- Theatrical release poster
- Directed by: Paolo Genovese
- Written by: Paolo Genovese; Paolo Costella; Rolando Ravello; Isabella Aguilar;
- Starring: Toni Servillo; Valerio Mastandrea; Margherita Buy; Sara Serraiocco;
- Cinematography: Fabrizio Lucci
- Music by: Maurizio Filardo
- Distributed by: Medusa Film
- Release date: 26 January 2023;
- Running time: 121 minutes
- Country: Italy
- Language: Italian

= The First Day of My Life =

2023 Italian film

The First Day of My Life (Il primo giorno della mia vita) is a 2023 Italian comedy-drama film co-written and directed by Paolo Genovese. It is based on his homonymous 2018 book.
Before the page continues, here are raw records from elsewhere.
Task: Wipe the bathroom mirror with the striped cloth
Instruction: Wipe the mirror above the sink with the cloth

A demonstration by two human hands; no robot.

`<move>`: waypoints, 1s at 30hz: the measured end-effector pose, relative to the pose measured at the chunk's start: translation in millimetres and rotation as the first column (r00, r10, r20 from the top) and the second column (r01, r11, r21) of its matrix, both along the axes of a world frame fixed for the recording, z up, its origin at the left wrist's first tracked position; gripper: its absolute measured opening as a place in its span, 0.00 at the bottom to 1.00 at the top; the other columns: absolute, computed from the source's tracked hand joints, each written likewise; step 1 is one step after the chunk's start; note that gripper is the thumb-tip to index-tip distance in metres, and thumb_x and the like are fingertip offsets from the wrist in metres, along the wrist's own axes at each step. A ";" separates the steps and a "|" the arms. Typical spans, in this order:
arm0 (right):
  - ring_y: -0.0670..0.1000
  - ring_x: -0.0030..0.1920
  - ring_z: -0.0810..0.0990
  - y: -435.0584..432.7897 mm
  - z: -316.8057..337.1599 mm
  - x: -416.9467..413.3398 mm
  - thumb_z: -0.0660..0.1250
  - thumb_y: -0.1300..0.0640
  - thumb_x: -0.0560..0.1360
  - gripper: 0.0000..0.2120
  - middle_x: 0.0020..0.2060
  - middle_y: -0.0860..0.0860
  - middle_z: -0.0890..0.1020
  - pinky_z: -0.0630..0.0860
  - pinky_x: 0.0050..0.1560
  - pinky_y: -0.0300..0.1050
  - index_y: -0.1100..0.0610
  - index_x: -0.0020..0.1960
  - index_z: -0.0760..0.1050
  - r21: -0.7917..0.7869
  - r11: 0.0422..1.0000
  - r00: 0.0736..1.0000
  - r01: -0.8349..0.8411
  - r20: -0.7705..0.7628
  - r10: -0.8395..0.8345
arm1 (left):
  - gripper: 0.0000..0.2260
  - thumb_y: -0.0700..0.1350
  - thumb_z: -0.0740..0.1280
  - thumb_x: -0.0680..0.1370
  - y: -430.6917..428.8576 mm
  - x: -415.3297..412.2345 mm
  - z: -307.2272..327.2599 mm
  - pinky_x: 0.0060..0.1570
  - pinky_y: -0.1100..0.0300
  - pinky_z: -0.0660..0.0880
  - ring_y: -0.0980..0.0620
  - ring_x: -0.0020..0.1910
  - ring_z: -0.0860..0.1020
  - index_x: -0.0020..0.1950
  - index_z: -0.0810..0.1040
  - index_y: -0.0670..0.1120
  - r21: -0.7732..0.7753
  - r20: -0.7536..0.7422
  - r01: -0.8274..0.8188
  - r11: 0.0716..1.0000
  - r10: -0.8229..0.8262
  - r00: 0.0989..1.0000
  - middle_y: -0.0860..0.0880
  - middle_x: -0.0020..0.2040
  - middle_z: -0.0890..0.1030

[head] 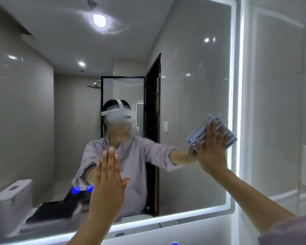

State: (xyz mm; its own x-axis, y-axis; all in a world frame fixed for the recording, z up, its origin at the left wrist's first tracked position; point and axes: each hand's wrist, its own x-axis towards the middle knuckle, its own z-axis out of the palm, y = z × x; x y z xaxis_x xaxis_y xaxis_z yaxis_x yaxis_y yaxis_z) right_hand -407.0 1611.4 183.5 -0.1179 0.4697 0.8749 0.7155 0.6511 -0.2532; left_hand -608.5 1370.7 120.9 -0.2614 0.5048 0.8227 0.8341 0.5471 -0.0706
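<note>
The bathroom mirror (193, 76) fills most of the head view, framed by a lit white edge. A blue-and-white striped cloth (221, 131) is pressed flat against the glass near the mirror's right edge, at mid height. My right hand (212, 149) lies over it with the palm flat and fingers straight, holding it against the glass. My left hand (109, 177) rests flat on the mirror low in the middle, fingers together and pointing up, with nothing under it.
The mirror reflects a person in a grey top with a white headset, a toilet at lower left, a dark door and a glass shower panel. Two blue touch buttons (82, 189) glow low on the glass. A tiled wall (279, 85) stands right of the mirror.
</note>
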 end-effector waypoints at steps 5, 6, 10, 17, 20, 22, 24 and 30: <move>0.65 0.76 0.42 -34.5 30.8 -47.6 0.41 0.39 0.79 0.33 0.77 0.56 0.46 0.39 0.73 0.64 0.55 0.78 0.43 0.242 0.958 0.963 -0.152 0.255 0.088 | 0.34 0.57 0.37 0.80 1.7 -1.6 -1.4 0.70 0.46 0.52 0.33 0.71 0.60 0.70 0.61 0.31 0.003 0.010 0.027 1.000 -0.027 1.000 0.33 0.72 0.60; 0.64 0.76 0.42 -42.8 34.5 -57.7 0.41 0.38 0.79 0.33 0.78 0.54 0.45 0.38 0.73 0.64 0.54 0.78 0.43 0.264 0.948 0.956 -0.178 0.276 0.103 | 0.34 0.57 0.37 0.80 1.4 -0.8 -1.2 0.70 0.46 0.51 0.33 0.72 0.60 0.70 0.61 0.31 0.010 0.008 0.034 0.999 -0.034 0.999 0.33 0.72 0.60; 0.59 0.76 0.35 -73.9 45.0 -93.7 0.38 0.38 0.79 0.32 0.77 0.48 0.38 0.34 0.73 0.61 0.51 0.78 0.39 0.315 0.918 0.940 -0.242 0.312 0.140 | 0.35 0.57 0.36 0.80 -0.6 1.3 -0.7 0.71 0.47 0.50 0.34 0.72 0.59 0.71 0.60 0.31 0.006 0.016 0.032 0.999 -0.032 0.999 0.33 0.73 0.60; 0.60 0.76 0.39 -102.8 59.6 -119.9 0.46 0.42 0.80 0.30 0.78 0.51 0.46 0.34 0.74 0.60 0.54 0.78 0.45 0.440 0.846 0.914 -0.302 0.387 0.126 | 0.35 0.57 0.36 0.80 0.8 0.9 -1.3 0.71 0.44 0.58 0.33 0.71 0.60 0.70 0.61 0.31 0.019 0.010 0.009 1.000 -0.009 1.000 0.32 0.72 0.61; 0.60 0.77 0.40 -101.5 63.3 -120.6 0.48 0.42 0.80 0.31 0.78 0.51 0.47 0.36 0.74 0.61 0.53 0.78 0.46 0.479 0.831 0.911 -0.283 0.404 0.077 | 0.35 0.57 0.36 0.80 1.8 0.8 -2.0 0.69 0.41 0.62 0.33 0.71 0.61 0.70 0.62 0.31 0.023 0.015 0.011 1.000 -0.011 1.000 0.32 0.72 0.62; 0.59 0.77 0.40 -98.6 64.5 -119.2 0.49 0.42 0.80 0.30 0.78 0.51 0.47 0.36 0.74 0.61 0.52 0.78 0.45 0.496 0.822 0.911 -0.279 0.408 0.063 | 0.35 0.58 0.37 0.80 2.5 0.6 -2.1 0.70 0.43 0.58 0.34 0.71 0.61 0.70 0.61 0.31 0.022 0.012 0.008 1.000 -0.008 1.000 0.32 0.72 0.61; 0.59 0.77 0.41 -96.4 65.1 -117.3 0.49 0.43 0.80 0.30 0.78 0.51 0.49 0.38 0.74 0.62 0.52 0.78 0.46 0.510 0.810 0.908 -0.289 0.415 0.063 | 0.35 0.58 0.37 0.80 2.0 0.5 -1.2 0.70 0.45 0.54 0.34 0.71 0.61 0.70 0.61 0.31 0.014 0.011 0.011 1.000 -0.011 1.000 0.32 0.72 0.61; 0.59 0.77 0.46 -81.1 72.1 -105.0 0.49 0.44 0.81 0.28 0.78 0.51 0.52 0.43 0.75 0.62 0.52 0.78 0.50 0.545 0.776 0.892 -0.319 0.449 0.052 | 0.33 0.57 0.43 0.79 1.6 -2.1 -3.3 0.72 0.48 0.49 0.34 0.72 0.59 0.71 0.60 0.32 0.006 -0.009 0.020 1.000 -0.020 1.000 0.33 0.73 0.60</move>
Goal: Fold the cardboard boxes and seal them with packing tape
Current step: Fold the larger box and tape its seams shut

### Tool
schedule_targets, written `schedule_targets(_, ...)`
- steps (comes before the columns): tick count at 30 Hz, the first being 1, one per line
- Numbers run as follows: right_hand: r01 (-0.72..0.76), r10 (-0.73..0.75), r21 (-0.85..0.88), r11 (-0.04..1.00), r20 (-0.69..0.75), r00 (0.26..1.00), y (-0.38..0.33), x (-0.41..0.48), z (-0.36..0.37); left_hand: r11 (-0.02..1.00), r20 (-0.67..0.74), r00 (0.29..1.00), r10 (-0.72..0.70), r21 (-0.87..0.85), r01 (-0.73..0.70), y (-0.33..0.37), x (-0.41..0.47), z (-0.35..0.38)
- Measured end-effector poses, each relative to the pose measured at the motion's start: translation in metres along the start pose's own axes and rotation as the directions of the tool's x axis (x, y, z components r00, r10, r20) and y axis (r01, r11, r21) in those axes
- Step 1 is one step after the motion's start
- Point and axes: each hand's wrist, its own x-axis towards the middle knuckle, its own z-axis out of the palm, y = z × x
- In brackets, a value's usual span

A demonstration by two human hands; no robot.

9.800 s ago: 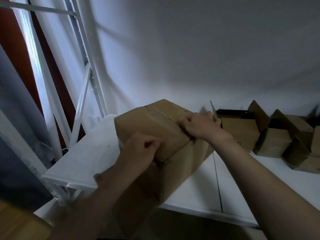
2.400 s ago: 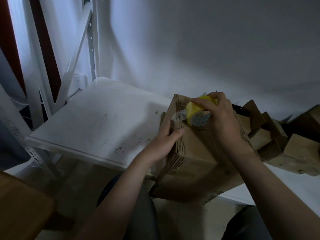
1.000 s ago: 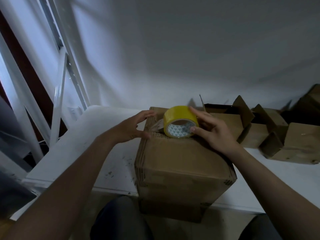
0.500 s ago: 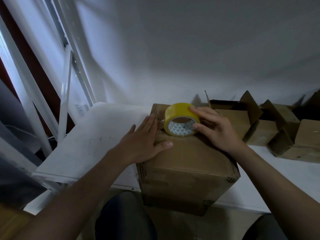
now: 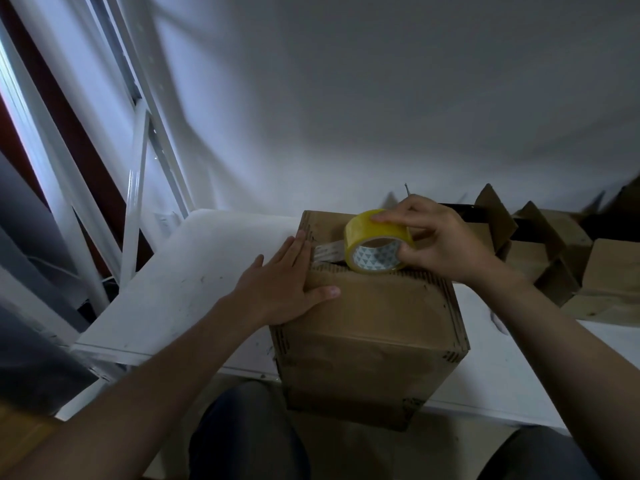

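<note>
Surface (image 5: 180, 289), white and scuffed, carries a closed cardboard box (image 5: 374, 323) at its near edge, overhanging slightly. Open boxes (image 5: 540, 258) sit far right. The left hand (image 5: 280, 282) lies flat, fingers straight, pressing the box's left top edge. The right hand (image 5: 440, 240) grips a yellow tape roll (image 5: 374, 233) standing on the box top, with a tape strip (image 5: 327, 252) stretched left from it.

There is one wide-angle view, worn on the person's head. It looks forward and down over the near edge of the white table (image 5: 180, 292) toward the wall (image 5: 381, 116) behind. It sits close, with the left hand (image 5: 284, 282) and right hand (image 5: 440, 244) mid-frame.
</note>
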Motion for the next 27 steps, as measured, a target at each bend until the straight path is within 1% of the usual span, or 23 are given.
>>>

The movie tells the story of four people with different life experiences who all fall into a low point in their lives and decide to commit suicide. And at this moment, a mysterious person appeared and told them: in the next week, they will have the opportunity to be reborn, and the story of how their lives will change after being reborn.

==Plot==

In Rome in January 2021, four people are committing suicide:

- Adriadne, a police officer, whose 16-year-old daughter died from a sudden illness;
- Daniele, a bullied child with diabetes, who intentionally eats 48 doughnuts without taking any insulin;
- Emilia, an Olympic gymnast, who became a paraplegic. She is going to commit suicide by falling from a hotel roof; and
- Napoléon, a motivator, and is married. He is suffering from depression.

On a rainy night, they all find themselves together as "guests" of a mysterious individual who rescued them just moments before each of them was about to make the final decision of their life. Each is asked for a wish.

At the end of the week, all are asked: to continue their plight, or to live.

==Cast==

- Toni Servillo as the man
- Valerio Mastandrea as Napoléon
- Margherita Buy as Arianna
- Sara Serraiocco as Emilia
- Gabriele Cristini as Daniele
- Vittoria Puccini as the woman
- Lino Guanciale as Tommaso
- Elena Lietti as Greta
- Thomas Trabacchi as Zeno
- Lidia Vitale as Daniele's mother
- Antonio Gerardi as Daniele's father
- Giorgio Tirabassi as Max
- Davide Combusti (it) as Nicolas
- Alessandro Tiberi (it) as the nurse.

==Production==

On 9 November 2019, it was announced that Hollywood Gang, Leone Film Group and Lotus Productions will co-produce the Genovese's The First Day Of My Life from a screenplay by Kirk Jones, Marco Belardi, Andrea Leone and Raffaella Leone. Principal photography began on 18 January 2021 and was scheduled to conclude on 19 March 2021 in Rome, Italy.

== See also ==

- A Man Called Otto, 2022 US film, where intended suicide by a man interrupted by new neighbours.
- It's a Wonderful Life, 1946 US Christmas film, where a guardian angel intervenes.